Maybe the masks also make me feel like I can express my madness a bit and embrace it a little bit?
 
Nov 2020
3
0
Bloemfontein South Africa
I was also bullied quite a lot for being weak and overweight. I've been working out for years now but still never feel strong enough, maybe the mask gives me that sense of power and respect that I crave (as you said masks generally demand fear and respect)
 
Mar 2020
235
19
US
I respect you for having masks. And I'm sure you're admirably frightening. It sounds like you'd like to change your weight and strength... I'm not a clinician but I've studied on my own nutrition.

Your body reacts in certain ways only to amino acids, minerals, and vitamins, and perhaps other types of unnatural chemicals that I advise you to avoid.

Vitamin B1 is directly responsible for turning fat into energy, and choline is a precursor of acytl choline, which is the chemical that binds to your muscles and makes it contract.

Sensitivity is from a very beneficial quality of seeing and hearing very keenly. I had paranoia that came from hyper association.

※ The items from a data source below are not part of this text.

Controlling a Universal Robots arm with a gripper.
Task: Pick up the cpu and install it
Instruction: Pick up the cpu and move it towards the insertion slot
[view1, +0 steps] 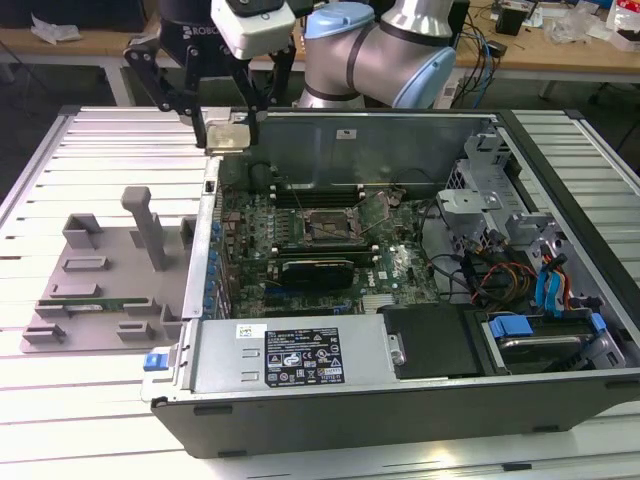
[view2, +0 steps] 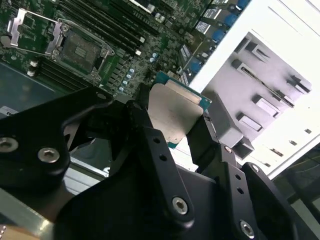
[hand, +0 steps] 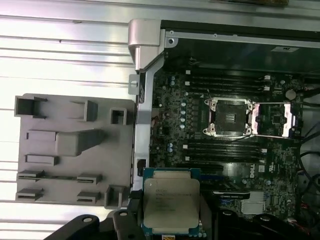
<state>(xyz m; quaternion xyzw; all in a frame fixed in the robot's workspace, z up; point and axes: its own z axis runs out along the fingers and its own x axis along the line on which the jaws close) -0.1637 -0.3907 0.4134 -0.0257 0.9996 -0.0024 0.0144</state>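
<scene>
My gripper (view1: 228, 128) is shut on the cpu (view1: 226, 134), a flat square chip with a silver top, clamped by two opposite edges. It hangs above the back corner of the open computer case (view1: 400, 400) on the exterior view's left. Both wrist views show the cpu (view2: 175, 112) (hand: 170, 199) clamped between the black fingers (view2: 142, 127). The open socket (view1: 325, 228) (hand: 229, 116) (view2: 80, 47) lies on the green motherboard with its metal frame flipped up, well apart from the chip.
A grey plastic tray (view1: 100, 280) (hand: 65, 150) with blocks and an upright post sits on the slatted table (view1: 90, 150) beside the case. Inside the case are a black graphics card (view1: 318, 268), a power supply (view1: 290, 352) and cables by the drive bay (view1: 540, 290).
</scene>
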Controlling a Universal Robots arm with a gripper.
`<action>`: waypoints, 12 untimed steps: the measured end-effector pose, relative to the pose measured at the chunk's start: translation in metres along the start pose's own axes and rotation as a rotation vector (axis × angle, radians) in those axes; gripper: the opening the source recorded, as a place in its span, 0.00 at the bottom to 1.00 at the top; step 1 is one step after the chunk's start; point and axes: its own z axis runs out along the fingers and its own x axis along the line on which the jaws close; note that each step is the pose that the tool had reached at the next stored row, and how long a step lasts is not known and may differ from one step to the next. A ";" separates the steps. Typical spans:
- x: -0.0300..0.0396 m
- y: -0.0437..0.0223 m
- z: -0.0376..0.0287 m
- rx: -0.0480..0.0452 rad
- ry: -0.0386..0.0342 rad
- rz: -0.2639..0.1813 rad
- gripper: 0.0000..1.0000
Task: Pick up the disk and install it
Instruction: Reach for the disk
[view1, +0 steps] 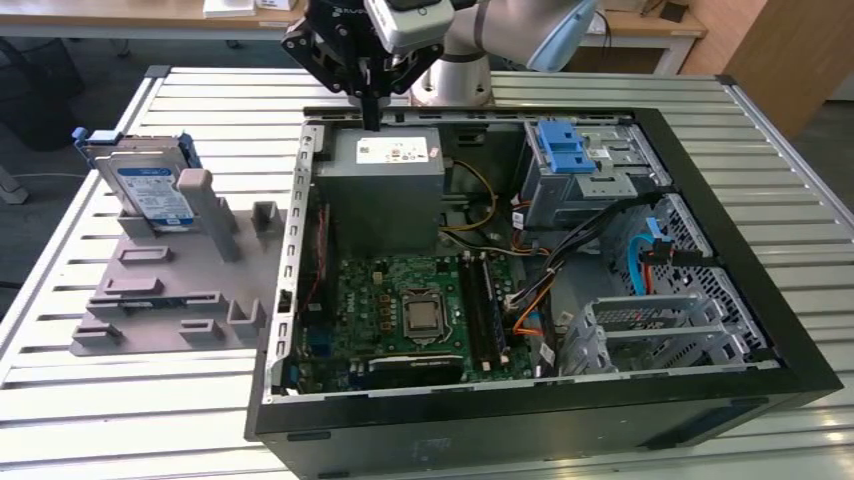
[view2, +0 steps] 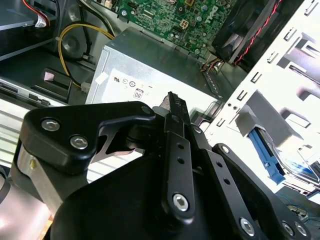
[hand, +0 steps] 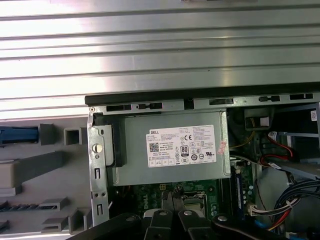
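the flat rectangular silver-grey disk (view1: 144, 190) with its blue-and-white label and blue plastic rails stands on edge in a pale grey plastic fixture plate (view1: 174, 300), label turned toward the exterior view. a grey upright post of that fixture rises just beside it, at its 3 o'clock. nothing grips the disk. the fixture lies flat on the slatted metal table (view1: 120, 420), at 9 o'clock of the open black computer case (view1: 534, 415), close against the case's side wall.

in the exterior view the black end effector (view1: 370, 122) hangs at about 2 o'clock of the disk, well apart from it. its fingers are drawn together to a narrow point with nothing between them. the tip sits over the far edge of the large grey metal box with a white sticker (view1: 387, 180), at the case's 12 o'clock rim; whether it touches cannot be told. the light grey robot arm (view1: 521, 30) reaches in from beyond the case.

both wrist views look down past the closed black fingers (hand: 175, 195) onto the same stickered box (view2: 145, 65). a green circuit board (view1: 400, 300) lies at 6 o'clock of the box. a bright blue plastic latch bracket (view1: 567, 150) sits at 3 o'clock of it, atop a grey metal drive cage.
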 end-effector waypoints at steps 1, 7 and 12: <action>0.0001 0.0000 0.0000 0.0000 0.0000 0.000 0.11; 0.0015 -0.0001 0.0000 0.0000 -0.0001 0.000 0.11; 0.0029 -0.0002 -0.0001 0.0000 -0.0001 0.000 0.11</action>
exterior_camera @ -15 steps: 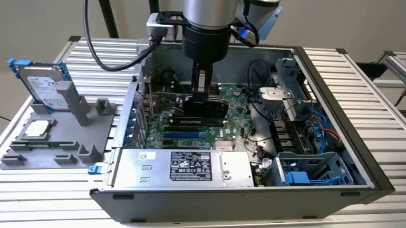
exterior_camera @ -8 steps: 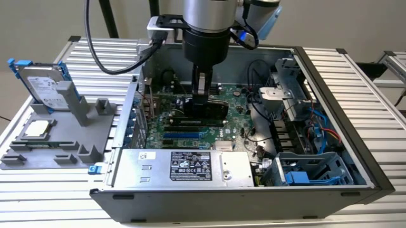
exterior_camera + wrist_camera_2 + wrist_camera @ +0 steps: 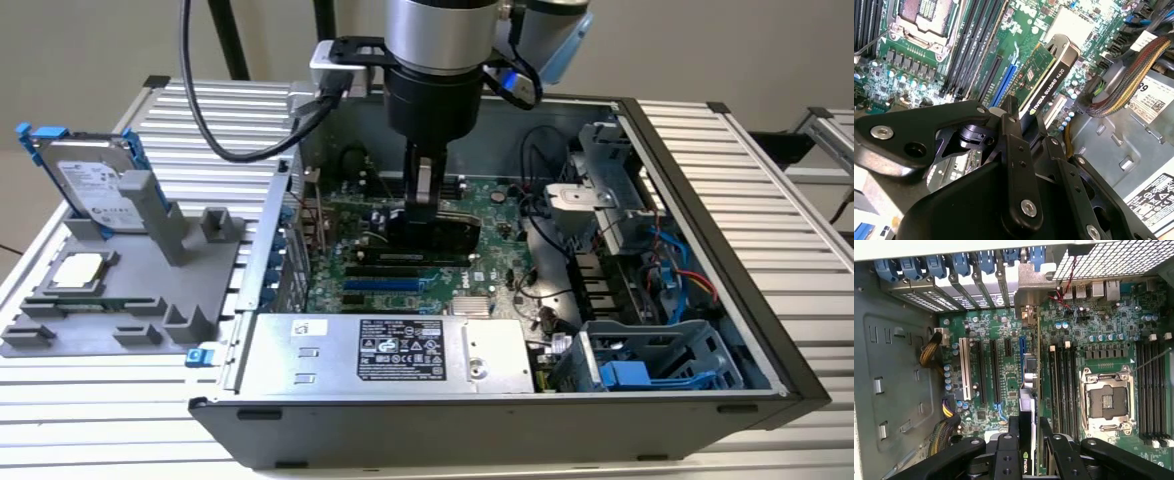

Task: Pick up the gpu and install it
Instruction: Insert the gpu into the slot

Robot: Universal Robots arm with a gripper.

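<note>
The gpu (image 3: 450,236), a thin green card with a black cooler, stands on edge inside the open computer case over the motherboard (image 3: 501,250). My gripper (image 3: 422,212) reaches down from above and is shut on its upper edge. In the second wrist view the gpu (image 3: 1046,75) rises beside a blue slot (image 3: 1006,80), with a black finger (image 3: 1015,150) on each side of it. In the first wrist view the gpu (image 3: 1029,390) shows edge-on, running from my gripper (image 3: 1029,432) to its silver bracket (image 3: 1026,315) at the case's rear openings. Whether it sits in the slot I cannot tell.
The case wall (image 3: 694,190) surrounds the work area. A power supply (image 3: 387,350) and blue drive cage (image 3: 654,365) sit along the front. Bundled cables (image 3: 1124,75) hang near the card. An empty processor socket (image 3: 1106,400) lies beside it. A hard drive (image 3: 94,180) stands on a grey fixture (image 3: 120,300).
</note>
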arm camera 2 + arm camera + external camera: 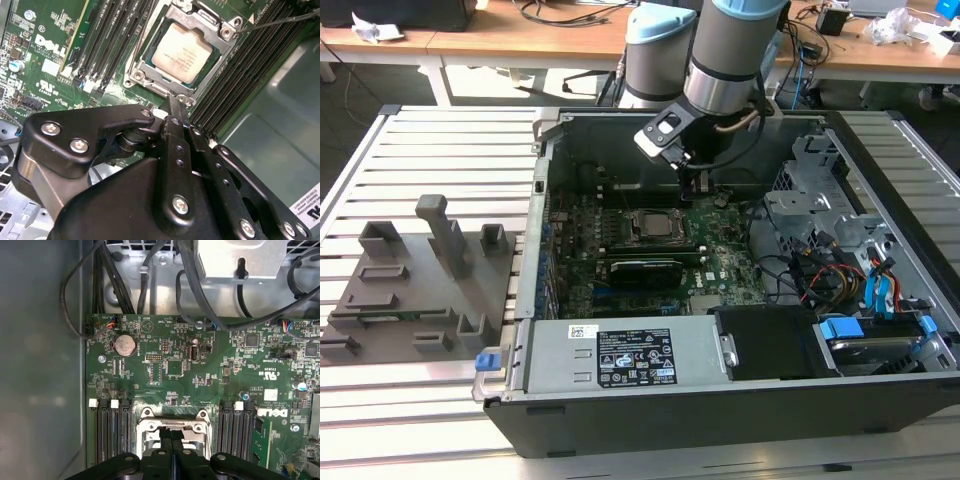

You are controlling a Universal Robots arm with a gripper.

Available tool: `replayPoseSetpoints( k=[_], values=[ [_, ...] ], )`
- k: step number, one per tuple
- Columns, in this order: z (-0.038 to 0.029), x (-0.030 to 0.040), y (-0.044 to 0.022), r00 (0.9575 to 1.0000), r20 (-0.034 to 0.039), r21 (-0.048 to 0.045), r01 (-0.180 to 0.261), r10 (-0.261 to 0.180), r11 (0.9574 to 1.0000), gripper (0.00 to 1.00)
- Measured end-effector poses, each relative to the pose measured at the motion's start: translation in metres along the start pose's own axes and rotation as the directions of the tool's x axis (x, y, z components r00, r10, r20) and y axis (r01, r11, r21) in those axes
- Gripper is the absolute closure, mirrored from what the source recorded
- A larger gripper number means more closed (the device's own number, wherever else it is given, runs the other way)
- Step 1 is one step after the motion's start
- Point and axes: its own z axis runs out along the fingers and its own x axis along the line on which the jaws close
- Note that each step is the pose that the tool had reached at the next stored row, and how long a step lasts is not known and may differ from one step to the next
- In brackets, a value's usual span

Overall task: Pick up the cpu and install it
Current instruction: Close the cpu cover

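The cpu (181, 52), a flat square chip with a silvery pinkish top, lies in the black-framed socket (145, 65) on the green motherboard, and it shows as a small pale square (653, 224) in the exterior view. My gripper (173, 101) hangs inside the computer case just beside the socket, its fingers (166, 440) pressed together with nothing between them. Its tip points at the edge of the socket's metal frame (172, 426). In the exterior view the gripper (692, 186) sits slightly to the exterior view's right of the socket.
Memory slots (109, 432) flank the socket on both sides. A coin battery (124, 344) and black cables (195, 290) lie beyond it. The drive cage (830, 200) and power supply (620, 355) border the board. Grey fixture blocks (410, 280) stand on the slatted table (450, 130).
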Motion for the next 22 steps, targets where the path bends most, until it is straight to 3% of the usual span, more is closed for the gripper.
replayPoseSetpoints(
  k=[11, 17, 19, 20, 22],
  values=[
    [0.0046, 0.0002, -0.0162, 1.0000, -0.0002, 0.0000, 0.000, 0.000, 1.0000, 0.89],
    [0.0133, 0.0001, -0.0174, 1.0000, -0.0001, 0.0000, 0.000, 0.000, 1.0000, 0.89],
    [0.0197, -0.0001, -0.0175, 1.0000, -0.0001, 0.0000, 0.000, 0.000, 1.0000, 0.89],
    [0.0259, -0.0003, -0.0175, 1.0000, -0.0001, 0.0000, 0.000, 0.000, 1.0000, 0.89],
    [0.0275, -0.0003, -0.0177, 1.0000, -0.0001, 0.0000, 0.000, 0.000, 1.0000, 0.89]
  ],
)
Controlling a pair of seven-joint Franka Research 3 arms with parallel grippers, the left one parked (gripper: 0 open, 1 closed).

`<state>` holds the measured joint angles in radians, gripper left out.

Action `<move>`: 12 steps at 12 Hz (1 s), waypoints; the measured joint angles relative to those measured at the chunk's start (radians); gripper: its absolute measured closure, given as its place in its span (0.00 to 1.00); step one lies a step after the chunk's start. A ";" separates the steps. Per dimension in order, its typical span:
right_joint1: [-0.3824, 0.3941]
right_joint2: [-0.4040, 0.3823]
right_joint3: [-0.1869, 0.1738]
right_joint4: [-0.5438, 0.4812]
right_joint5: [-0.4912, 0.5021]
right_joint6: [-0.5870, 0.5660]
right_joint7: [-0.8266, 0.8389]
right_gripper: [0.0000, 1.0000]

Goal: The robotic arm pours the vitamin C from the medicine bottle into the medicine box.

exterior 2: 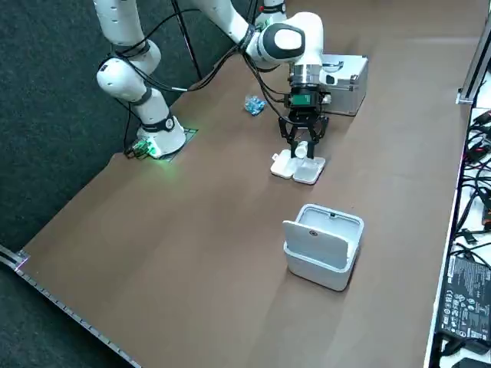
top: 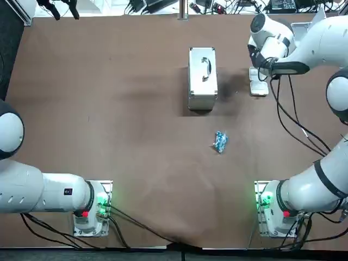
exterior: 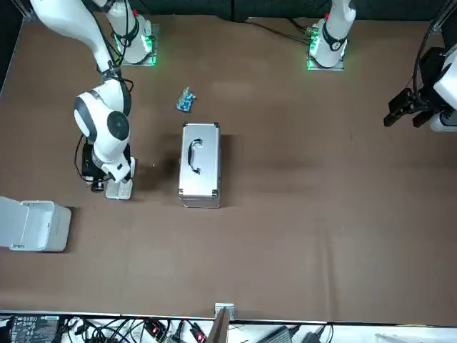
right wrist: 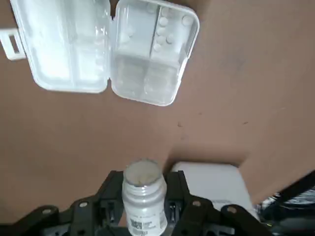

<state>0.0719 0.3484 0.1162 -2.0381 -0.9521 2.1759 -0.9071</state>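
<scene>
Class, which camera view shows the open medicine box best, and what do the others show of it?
The right wrist view: the medicine box lies open, with its compartments and white tablets visible. The top, front and right side views show only a small white shape near the right gripper, which holds the medicine bottle.

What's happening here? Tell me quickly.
The right arm's tool is shut on the medicine bottle, holding it just above the medicine box, which lies open on the table. Several white tablets sit in one compartment. The metal case and blue packet lie apart from it.
</scene>
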 joint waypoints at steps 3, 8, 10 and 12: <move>-0.022 0.000 -0.002 0.019 0.098 0.006 0.000 0.56; -0.047 -0.014 -0.031 0.044 0.370 0.023 -0.059 0.56; -0.051 -0.032 -0.052 0.046 0.473 0.034 -0.109 0.56; -0.052 -0.053 -0.093 0.046 0.643 0.036 -0.196 0.56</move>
<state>0.0200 0.2955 0.0233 -1.9917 -0.3088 2.2116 -1.1030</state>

I was very sensitive as well, but I deliberately was ruthless and played ruthless strategy games and martial arts to kill off my sensitivity. I found myself in my 20s obsessed with agression and fantasies of cutting people's throats and throwing them on the ground. I bought medical cutlery and bows and arrows. I never used them. I just liked carrying them around...

One day I had a friend who was more like a machivellian advisary visiting me... Long story short I thought he could take a scare and slapped him on the hand with the flat edge of my sword and spent 30 days in jail...

The harrassment of the inmates was terrible. I was granted solitary. And I shut down my brain to a childlike state that took me two years to recover...

I will never own cutlery again. And me scaring people is worse than being slapped with a 2x4.

Now I am insensitive because I've blown my ears out with headphones everyday all day for 2 years. I rubbed warm cigarette ash in my eyes because I was tired of seeing. I wear glasses when I want to see and take them off to relax. I don't recommend it.

My hyper association was the real problem and I had to self learn my identity as a human with anatomy and physiology. Until I narrowed myself down to a few concepts only. I am so small in my own eyes.

Now I can communicate modestly, and I'm trying to discover a career path. This requires a sense of physics outside my body after studying the physics and mechanics of what I actually am.